→ **WHAT TO DO**: In full and without alteration, give the listing again.

→ **DATA SECTION**:
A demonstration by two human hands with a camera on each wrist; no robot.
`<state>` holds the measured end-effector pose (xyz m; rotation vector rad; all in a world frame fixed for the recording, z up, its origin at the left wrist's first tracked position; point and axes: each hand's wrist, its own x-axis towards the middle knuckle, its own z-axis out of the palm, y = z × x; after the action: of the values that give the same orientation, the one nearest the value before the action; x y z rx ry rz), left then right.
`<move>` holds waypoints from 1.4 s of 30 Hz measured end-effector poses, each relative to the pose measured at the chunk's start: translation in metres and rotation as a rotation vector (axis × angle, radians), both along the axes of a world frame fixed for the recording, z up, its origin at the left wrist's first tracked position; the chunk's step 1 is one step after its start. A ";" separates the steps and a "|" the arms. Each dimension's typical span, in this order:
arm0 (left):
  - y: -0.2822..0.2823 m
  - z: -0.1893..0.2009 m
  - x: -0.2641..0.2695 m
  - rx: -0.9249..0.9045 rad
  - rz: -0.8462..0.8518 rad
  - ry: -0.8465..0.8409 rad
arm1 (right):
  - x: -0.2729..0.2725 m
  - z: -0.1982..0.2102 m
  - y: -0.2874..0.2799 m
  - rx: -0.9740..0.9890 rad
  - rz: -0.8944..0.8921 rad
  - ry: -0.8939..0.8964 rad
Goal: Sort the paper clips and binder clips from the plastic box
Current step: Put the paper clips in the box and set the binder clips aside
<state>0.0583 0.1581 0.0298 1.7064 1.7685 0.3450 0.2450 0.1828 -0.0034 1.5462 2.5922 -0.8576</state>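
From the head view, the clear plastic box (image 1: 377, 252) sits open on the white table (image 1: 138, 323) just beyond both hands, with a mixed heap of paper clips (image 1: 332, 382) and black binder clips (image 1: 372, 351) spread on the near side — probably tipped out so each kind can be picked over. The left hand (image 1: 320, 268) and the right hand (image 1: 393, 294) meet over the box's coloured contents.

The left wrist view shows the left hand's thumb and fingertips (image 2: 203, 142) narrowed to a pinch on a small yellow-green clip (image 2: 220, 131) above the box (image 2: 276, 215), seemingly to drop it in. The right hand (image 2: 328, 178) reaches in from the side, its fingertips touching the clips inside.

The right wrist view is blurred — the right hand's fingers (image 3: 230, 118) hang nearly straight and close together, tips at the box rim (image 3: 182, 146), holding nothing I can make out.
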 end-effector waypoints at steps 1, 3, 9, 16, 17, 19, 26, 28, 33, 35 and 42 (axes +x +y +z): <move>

→ **TASK RESULT**:
A demonstration by two human hands with a camera on each wrist; no robot.
`<state>` holds the measured end-effector pose (xyz m; rotation vector rad; all in a world frame fixed for the recording, z up, its origin at the left wrist's first tracked position; point and axes: each hand's wrist, its own x-axis towards the middle knuckle, its own z-axis out of the palm, y = z × x; after the action: of the values that give the same orientation, the one nearest the value before the action; x y z rx ry rz), left then right.
`<move>` holds waypoints from 1.4 s of 30 Hz measured end-effector poses, each relative to the pose measured at the chunk's start: translation in metres and rotation as a rotation vector (axis × angle, radians), both along the axes of a world frame fixed for the recording, z up, its origin at the left wrist's first tracked position; the chunk's step 1 is one step after its start. A ";" separates the steps and a "|" the arms. Each dimension's typical span, in this order:
arm0 (left):
  - y: -0.2822..0.2823 m
  - z: -0.1893..0.2009 m
  - x: -0.2641..0.2695 m
  - rx: -0.9249..0.9045 rad
  - rz: -0.8462..0.8518 rad
  - ry: -0.8465..0.8409 rad
arm1 (right):
  - x: -0.2729..0.2725 m
  - z: -0.1982..0.2102 m
  - y: -0.2874..0.2799 m
  - rx: -0.9740..0.9890 rad
  - rz: -0.8944..0.8921 rad
  - ry: -0.8939..0.8964 rad
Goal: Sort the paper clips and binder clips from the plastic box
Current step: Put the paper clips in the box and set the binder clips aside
<state>0.0583 0.1581 0.0298 1.7064 1.7685 0.3450 0.2450 0.1828 -0.0034 1.5462 2.5922 -0.8576</state>
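From the head view, the clear plastic box (image 1: 377, 252) sits open on the white table (image 1: 138, 323) just beyond both hands, with a mixed heap of paper clips (image 1: 332, 382) and black binder clips (image 1: 372, 351) spread on the near side — probably tipped out so each kind can be picked over. The left hand (image 1: 320, 268) and the right hand (image 1: 393, 294) meet over the box's coloured contents.

The left wrist view shows the left hand's thumb and fingertips (image 2: 203, 142) narrowed to a pinch on a small yellow-green clip (image 2: 220, 131) above the box (image 2: 276, 215), seemingly to drop it in. The right hand (image 2: 328, 178) reaches in from the side, its fingertips touching the clips inside.

The right wrist view is blurred — the right hand's fingers (image 3: 230, 118) hang nearly straight and close together, tips at the box rim (image 3: 182, 146), holding nothing I can make out.
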 end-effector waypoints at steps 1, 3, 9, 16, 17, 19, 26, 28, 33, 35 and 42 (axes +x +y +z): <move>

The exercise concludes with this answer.